Filter the entries, keeping every line with the string "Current".

+ + + + +

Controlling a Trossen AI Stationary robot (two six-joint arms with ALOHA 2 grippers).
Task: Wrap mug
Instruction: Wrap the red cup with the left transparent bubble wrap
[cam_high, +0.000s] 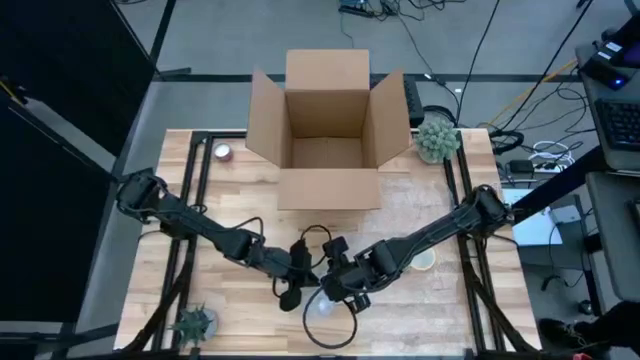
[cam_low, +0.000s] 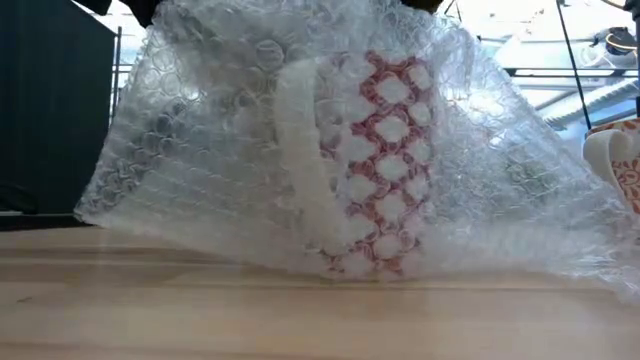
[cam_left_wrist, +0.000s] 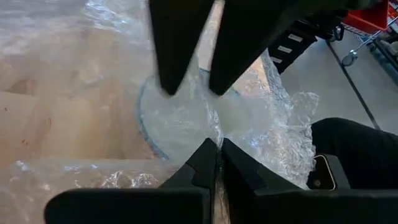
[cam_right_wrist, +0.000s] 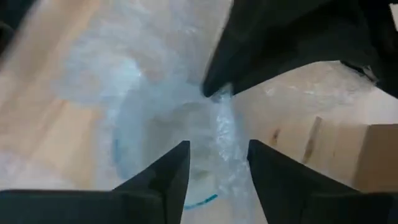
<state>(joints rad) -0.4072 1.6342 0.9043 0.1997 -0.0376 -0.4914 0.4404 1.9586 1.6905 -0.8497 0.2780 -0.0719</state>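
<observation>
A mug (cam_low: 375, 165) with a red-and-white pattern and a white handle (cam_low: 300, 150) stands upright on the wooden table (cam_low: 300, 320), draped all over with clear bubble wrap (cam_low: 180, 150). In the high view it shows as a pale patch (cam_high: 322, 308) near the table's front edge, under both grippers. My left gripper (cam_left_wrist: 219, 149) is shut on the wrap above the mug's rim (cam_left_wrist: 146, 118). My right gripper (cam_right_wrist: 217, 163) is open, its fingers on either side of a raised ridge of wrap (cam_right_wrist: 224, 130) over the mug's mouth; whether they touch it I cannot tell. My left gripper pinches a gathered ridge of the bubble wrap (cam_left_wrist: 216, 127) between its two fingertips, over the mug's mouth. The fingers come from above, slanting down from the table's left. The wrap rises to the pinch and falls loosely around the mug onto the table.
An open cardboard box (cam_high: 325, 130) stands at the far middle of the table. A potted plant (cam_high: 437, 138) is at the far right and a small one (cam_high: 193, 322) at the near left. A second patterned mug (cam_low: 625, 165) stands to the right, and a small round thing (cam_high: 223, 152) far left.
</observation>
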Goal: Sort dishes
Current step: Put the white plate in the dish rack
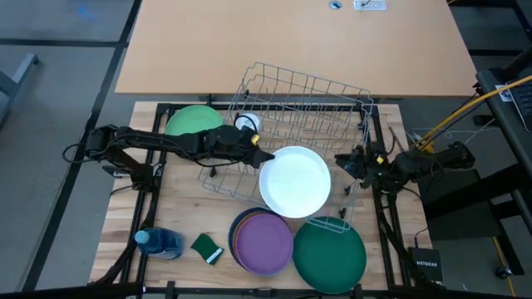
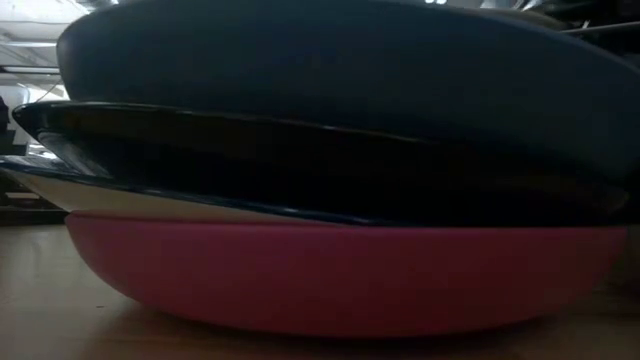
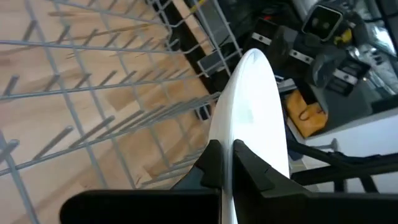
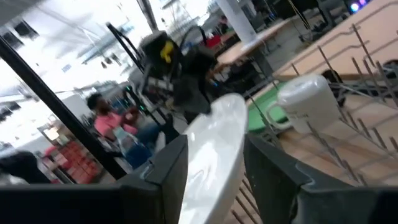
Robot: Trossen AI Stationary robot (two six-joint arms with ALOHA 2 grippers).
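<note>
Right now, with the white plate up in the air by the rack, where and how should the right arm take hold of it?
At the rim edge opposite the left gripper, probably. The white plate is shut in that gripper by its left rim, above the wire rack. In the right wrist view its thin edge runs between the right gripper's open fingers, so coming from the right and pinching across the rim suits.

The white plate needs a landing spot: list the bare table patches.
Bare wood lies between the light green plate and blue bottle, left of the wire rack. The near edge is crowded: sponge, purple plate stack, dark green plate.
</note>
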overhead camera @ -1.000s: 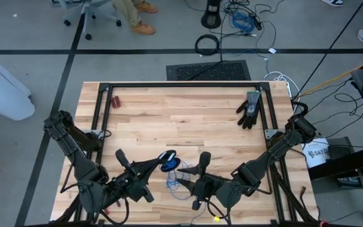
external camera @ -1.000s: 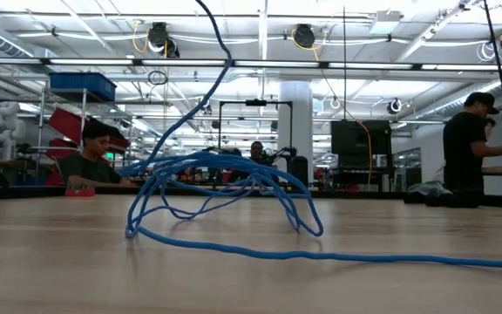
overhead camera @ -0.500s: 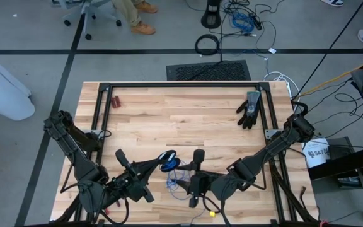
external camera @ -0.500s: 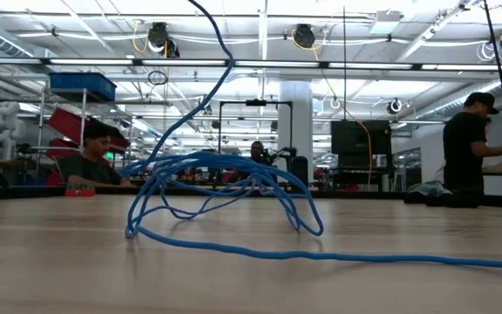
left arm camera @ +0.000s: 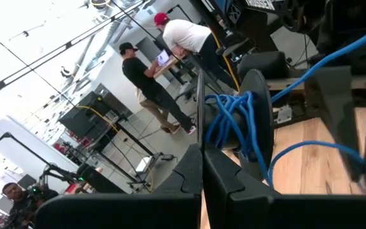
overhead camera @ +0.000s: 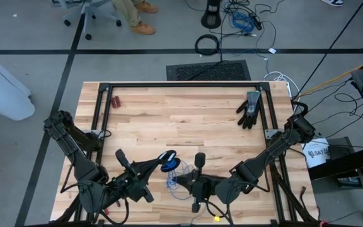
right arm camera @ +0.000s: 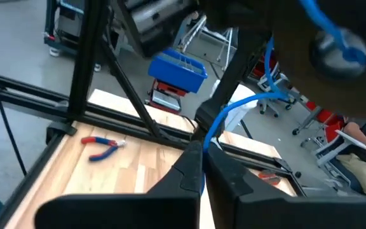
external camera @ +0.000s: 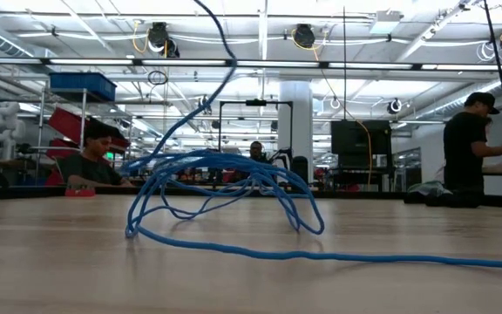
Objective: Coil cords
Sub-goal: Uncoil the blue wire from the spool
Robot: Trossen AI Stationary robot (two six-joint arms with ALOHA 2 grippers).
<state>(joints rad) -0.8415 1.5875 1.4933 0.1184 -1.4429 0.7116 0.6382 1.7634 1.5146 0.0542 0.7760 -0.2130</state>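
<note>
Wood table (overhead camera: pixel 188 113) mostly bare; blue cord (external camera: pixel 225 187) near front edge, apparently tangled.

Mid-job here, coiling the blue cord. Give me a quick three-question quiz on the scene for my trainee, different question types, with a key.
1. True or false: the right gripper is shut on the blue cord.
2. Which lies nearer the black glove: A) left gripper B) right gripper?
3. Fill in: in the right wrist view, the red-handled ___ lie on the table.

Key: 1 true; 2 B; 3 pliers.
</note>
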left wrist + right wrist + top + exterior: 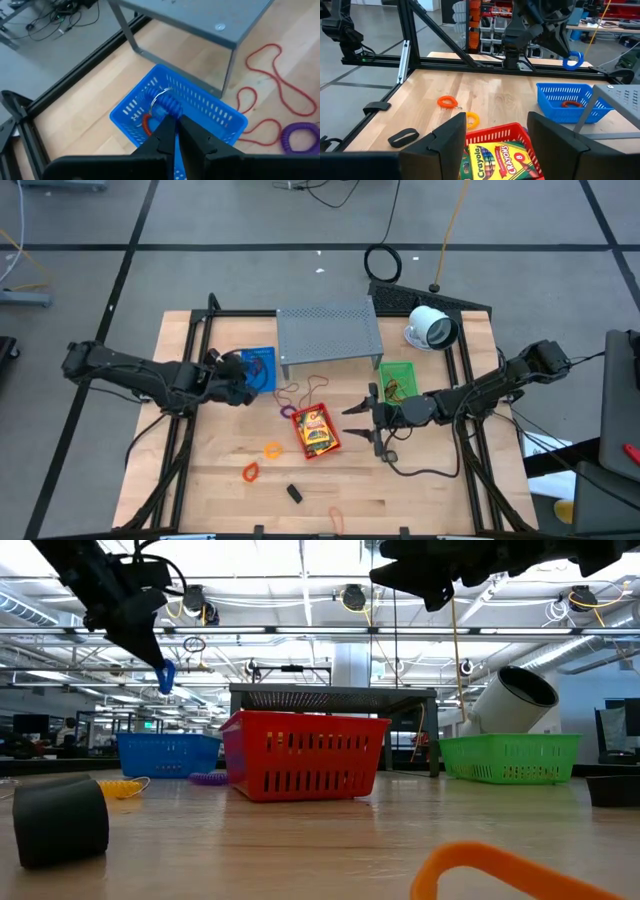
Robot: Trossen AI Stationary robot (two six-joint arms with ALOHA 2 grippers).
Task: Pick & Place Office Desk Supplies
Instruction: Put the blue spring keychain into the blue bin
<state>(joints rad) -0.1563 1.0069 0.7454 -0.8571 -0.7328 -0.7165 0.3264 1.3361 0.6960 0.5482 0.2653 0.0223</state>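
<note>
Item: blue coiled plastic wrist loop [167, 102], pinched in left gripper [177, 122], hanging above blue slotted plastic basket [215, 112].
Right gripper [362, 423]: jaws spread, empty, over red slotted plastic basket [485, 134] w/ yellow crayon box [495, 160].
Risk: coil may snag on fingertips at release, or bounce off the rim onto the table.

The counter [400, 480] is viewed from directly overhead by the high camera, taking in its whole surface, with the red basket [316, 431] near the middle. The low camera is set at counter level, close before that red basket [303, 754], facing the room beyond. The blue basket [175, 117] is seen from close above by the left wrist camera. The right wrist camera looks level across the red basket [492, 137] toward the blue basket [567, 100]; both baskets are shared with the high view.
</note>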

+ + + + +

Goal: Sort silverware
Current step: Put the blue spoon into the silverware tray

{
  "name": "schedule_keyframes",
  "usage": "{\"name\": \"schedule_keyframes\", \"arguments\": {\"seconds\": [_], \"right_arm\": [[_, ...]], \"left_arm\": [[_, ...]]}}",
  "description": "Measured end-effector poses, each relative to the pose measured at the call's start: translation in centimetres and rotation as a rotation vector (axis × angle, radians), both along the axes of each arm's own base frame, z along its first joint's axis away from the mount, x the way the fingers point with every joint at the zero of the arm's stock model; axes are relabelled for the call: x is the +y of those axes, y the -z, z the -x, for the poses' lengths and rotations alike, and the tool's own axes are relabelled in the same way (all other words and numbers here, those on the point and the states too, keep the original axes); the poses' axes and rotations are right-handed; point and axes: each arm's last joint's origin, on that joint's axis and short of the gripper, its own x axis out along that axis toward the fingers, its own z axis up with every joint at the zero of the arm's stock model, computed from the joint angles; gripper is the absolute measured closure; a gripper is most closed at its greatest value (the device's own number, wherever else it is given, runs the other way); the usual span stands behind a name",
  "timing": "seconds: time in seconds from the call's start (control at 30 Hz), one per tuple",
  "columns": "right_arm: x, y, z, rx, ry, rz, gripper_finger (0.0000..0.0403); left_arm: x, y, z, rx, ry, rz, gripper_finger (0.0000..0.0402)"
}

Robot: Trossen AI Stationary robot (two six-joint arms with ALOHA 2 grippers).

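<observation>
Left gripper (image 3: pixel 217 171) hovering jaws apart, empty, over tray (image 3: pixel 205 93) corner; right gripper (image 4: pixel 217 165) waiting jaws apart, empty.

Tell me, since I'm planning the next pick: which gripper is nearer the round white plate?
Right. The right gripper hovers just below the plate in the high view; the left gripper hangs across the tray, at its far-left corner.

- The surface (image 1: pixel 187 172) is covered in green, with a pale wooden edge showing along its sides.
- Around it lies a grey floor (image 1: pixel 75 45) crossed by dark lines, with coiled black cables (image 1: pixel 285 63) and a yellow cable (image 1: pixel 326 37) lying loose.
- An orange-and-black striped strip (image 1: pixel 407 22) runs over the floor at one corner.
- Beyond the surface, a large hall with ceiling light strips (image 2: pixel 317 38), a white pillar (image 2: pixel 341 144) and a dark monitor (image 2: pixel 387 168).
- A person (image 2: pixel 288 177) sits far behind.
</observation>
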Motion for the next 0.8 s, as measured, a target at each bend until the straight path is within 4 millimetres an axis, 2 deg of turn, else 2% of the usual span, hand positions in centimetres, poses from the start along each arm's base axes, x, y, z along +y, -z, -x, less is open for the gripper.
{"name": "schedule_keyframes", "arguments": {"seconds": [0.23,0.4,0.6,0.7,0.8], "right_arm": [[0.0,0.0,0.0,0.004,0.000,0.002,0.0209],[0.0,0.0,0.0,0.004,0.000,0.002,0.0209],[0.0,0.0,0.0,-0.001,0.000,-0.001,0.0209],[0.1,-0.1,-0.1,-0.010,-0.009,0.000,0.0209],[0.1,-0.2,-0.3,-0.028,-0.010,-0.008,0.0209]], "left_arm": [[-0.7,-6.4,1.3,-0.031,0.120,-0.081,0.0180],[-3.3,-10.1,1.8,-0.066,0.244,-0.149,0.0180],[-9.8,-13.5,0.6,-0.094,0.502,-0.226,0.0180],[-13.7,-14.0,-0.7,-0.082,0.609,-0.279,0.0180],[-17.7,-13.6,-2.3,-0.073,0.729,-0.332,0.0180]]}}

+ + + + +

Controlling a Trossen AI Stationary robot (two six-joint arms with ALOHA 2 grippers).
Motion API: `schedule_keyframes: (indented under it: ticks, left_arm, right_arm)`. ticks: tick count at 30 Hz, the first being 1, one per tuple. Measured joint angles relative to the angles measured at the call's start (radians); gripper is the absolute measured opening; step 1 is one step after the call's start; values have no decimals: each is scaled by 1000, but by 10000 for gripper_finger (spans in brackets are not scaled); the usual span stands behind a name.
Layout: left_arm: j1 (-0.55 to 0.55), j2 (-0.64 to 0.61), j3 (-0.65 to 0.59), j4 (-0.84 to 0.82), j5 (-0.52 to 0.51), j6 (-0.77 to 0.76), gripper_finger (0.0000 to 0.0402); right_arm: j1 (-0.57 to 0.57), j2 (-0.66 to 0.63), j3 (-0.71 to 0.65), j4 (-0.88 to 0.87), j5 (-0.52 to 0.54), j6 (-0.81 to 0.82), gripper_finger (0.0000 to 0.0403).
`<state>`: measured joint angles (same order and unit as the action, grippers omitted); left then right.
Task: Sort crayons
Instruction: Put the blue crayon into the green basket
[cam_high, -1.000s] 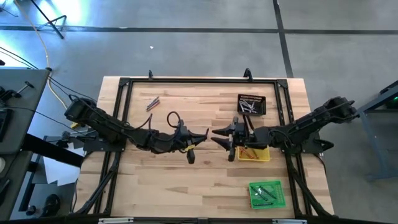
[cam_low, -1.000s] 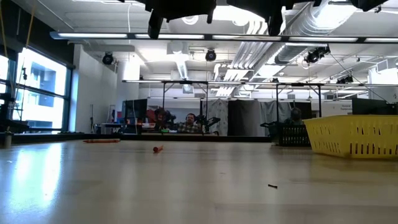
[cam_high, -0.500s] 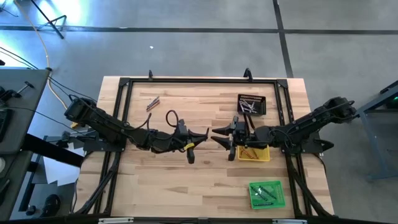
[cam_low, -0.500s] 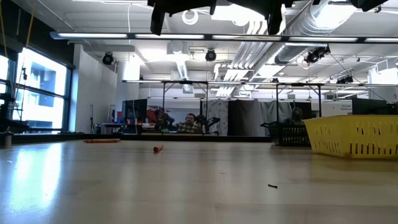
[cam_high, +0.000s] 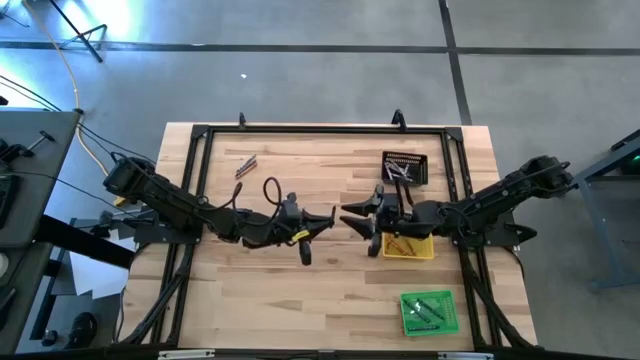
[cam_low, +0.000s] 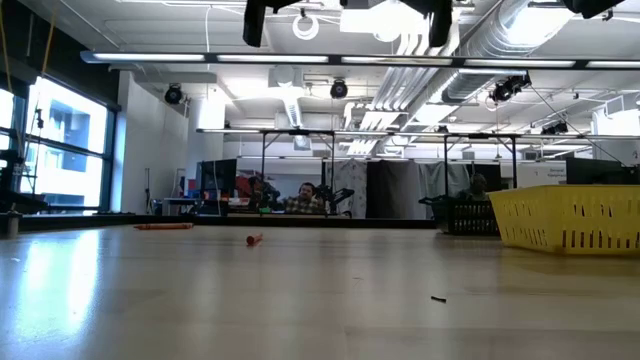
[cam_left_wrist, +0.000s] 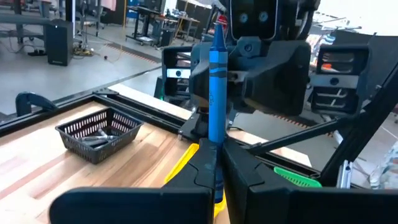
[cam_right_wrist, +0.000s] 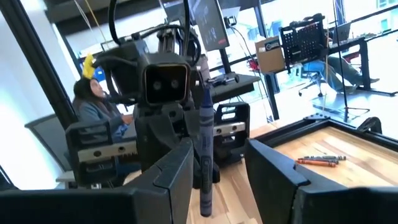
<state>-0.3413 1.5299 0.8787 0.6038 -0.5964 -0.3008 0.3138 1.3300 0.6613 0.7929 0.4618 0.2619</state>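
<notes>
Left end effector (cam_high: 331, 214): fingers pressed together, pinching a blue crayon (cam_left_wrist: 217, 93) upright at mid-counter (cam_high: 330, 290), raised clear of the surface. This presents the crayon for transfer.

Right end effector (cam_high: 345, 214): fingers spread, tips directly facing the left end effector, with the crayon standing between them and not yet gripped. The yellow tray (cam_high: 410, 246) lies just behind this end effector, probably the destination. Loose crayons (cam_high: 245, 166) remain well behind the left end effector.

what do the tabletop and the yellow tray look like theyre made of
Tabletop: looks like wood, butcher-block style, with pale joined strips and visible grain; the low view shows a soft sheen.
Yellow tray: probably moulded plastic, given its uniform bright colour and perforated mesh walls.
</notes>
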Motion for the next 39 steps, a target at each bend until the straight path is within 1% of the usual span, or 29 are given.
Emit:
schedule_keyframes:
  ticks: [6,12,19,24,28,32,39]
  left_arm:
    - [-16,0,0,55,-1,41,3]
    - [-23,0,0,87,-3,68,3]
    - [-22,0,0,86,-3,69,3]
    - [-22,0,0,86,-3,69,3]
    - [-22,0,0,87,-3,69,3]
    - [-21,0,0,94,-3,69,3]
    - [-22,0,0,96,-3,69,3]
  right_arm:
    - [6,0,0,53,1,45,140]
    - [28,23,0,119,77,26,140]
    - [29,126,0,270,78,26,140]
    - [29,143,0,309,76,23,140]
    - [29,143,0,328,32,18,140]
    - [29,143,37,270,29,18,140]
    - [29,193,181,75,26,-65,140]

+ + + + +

Solution for this task:
Current step: Put the white plate in the dish rack
Current step: Put the blue spoon into the silverware tray

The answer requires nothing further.